Some additional notes here:

  • Our biggest user is datadog-ci, which is currently marked as compatible with Node.js v14, so we may want to consider not moving to v18. Either way, it may still be worth moving to direct HTTP requests instead of using @datadog/datadog-api-client.

  • I think the proxy issue brought up in datadog-ci is pretty valuable to support, and it turns out that fetch + proxy is complicated:

    • The standard WHATWG Fetch does not allow you to control proxying at all, but a lot of runtimes add features for it and userland libraries also support it.
    • cross-fetch is a little complicated because it is a placeholder for whatever fetch is available…
      • In browsers, you get the built-in fetch, which doesn’t have a way to do it. BUT there’s not really a way to do it in browsers anyway, so that’s OK (also we aren’t worried about first-class browser support here, since cases where you want to expose your Datadog API key to a browser are rare).
      • In React-Native, you get the built-in fetch, and I’m not clear what’s possible here. Needs more reasearch, although we also aren’t worried about first-class support here for similar reasons as browsers. (Some issues I tripped over hint that React-Native’s fetch supports an agent option, which works like the old agent option we used to support when we were based on dogApi.)
      • In other environments, you get Node-fetch, which takes an agent option like we used to support. Pretty straightforward.
      • Need to do more checking to find out what happens if we supply agent to an underlying implementation that does not support it, or if we can detect what underlying implementation we wound up with and supply agent if supported.
    • node-fetch takes an agent option we can supply or pass through. See above.
    • axios takes an httpsAgent option like node-fetch’s agent, or takes a proxy object with various options.
    • undici takes a dispatcher option that can be an instance of ProxyAgent (which it provides).
    • got takes an agent option (more-or-less like node-fetch).
    • Node.js’s built-in fetch is based on Undici but does not support the dispatcher option on a single request (just globally, and we should not be doing anything global that could affect the user’s other HTTP requests). Discussion about built-in support for Node.js is still ongoing.
    • Bun’s built-in fetch takes a proxy option that is a string of the same format you’d normally provide the HTTP_PROXY or HTTPS_PROXY environment variable for lots of CLI tools.
    • Deno’s fetch takes a client option that you can set up with a proxy URL.

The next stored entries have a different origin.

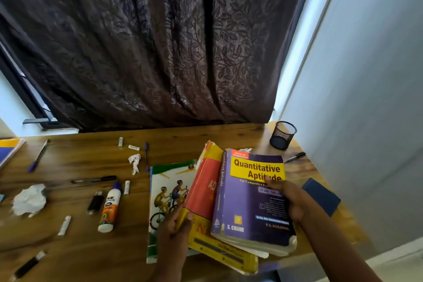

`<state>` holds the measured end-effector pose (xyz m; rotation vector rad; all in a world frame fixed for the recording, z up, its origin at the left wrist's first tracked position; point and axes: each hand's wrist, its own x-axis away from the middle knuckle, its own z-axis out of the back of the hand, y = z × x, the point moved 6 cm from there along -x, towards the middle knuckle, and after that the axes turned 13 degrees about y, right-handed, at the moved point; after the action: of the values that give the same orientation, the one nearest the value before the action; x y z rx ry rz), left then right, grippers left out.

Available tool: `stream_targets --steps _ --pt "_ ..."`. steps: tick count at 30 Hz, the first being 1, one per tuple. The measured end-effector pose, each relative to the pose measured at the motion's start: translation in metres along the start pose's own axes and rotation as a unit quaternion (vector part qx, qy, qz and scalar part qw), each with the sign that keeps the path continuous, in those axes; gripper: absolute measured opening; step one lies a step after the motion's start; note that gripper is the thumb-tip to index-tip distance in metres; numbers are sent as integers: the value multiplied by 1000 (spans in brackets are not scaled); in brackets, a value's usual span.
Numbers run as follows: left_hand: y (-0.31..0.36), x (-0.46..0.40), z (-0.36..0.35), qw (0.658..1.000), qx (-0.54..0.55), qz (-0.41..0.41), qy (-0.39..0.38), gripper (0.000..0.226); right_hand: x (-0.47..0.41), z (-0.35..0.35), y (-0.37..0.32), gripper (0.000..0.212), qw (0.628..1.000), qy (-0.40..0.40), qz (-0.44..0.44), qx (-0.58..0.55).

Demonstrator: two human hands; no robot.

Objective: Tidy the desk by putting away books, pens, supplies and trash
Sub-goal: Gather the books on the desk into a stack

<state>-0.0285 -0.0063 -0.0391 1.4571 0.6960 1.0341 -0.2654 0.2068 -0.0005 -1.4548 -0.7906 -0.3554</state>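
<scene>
On the wooden surface [75, 242], a crumpled paper ball [29, 199] lies at the far left, with a glue bottle [110, 208] further right. The left hand [174, 231] pinches the lower edge of a red-and-yellow book [203, 192], which rests on a cyclist-cover book [166, 190]. The right hand [291, 199] grips the purple book [254, 199] leaning on top. A mesh pen cup [283, 135] stands at the back right corner.

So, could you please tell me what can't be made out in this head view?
- Orange-yellow book: title covered by the purple Quantitative Aptitude book.
- Blue-yellow book: cut off by the left edge.
- Glue bottle: label blurred.
- Mesh pen holder: contents not visible.
</scene>
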Motion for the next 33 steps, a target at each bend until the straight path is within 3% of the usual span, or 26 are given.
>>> stream_targets --steps 4,7,12,16,20,25,30,33 --pt "-23 30 -34 997 13 67 23 47 -16 4 5 25 999 13 -16 29" --pt "-39 45 -51 992 41 106 61 27 -31 10 10 26 998 18 -31 50" --pt "-71 64 -69 978 62 175 89 36 -50 19 14 24 995 9 -46 91" --pt "-76 84 -84 968 79 223 88 33 -65 18 15 33 991 -12 -44 129" --pt "-77 99 -95 930 157 314 107 29 -72 8 14 33 987 -35 -36 150" --pt "-80 103 -103 887 234 387 90 48 -76 -8 13 24 987 -36 23 156" --pt "-70 95 -104 917 199 345 18 59 -81 -11 -1 20 966 -20 143 213" --pt "-60 86 -100 957 110 264 51 49 -85 -10 -11 19 940 -3 199 278"
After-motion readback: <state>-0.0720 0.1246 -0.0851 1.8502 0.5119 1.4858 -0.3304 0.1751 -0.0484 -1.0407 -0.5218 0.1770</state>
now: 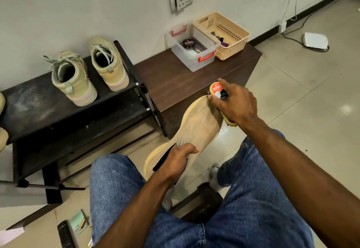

Ideally, we’d be able to use the fetch built-ins for all environments and just supply proxy info in the relevant format for that environment (still a bit of a pain), but Node.js just doesn’t support it with fetch at all, and also doesn’t have built-in proxy support of any kind (you can get an agent via the proxy-agent NPM module).

Another option is to choose a userland module (which we kind of need anyway if we are going to stay compatible with Node.js v14), most of which have a way to do proxies.

  • Node-fetch doesn’t have built-in support but does take an agent. But…
    • I’d prefer not to also include proxy-agent for this not-super-common case and
    • I think exposing an under-the-hood thing like agent in our API is an anti-pattern; it prevents us from making low-level changes that would otherwise be non-breaking for users. See also the whole cause of this mess, when we made Dogapi’s agent option available.
  • Got has the same issues.
  • Axios is huge! (Still much smaller than @datadog/datadog-api-client, though.)
  • Undici is also pretty big (but only half of Axios) and requires us to move back several major versions to an unsupported one to get Node.js v12 support. The oldest supported line is v5, which supports Node.js 18+.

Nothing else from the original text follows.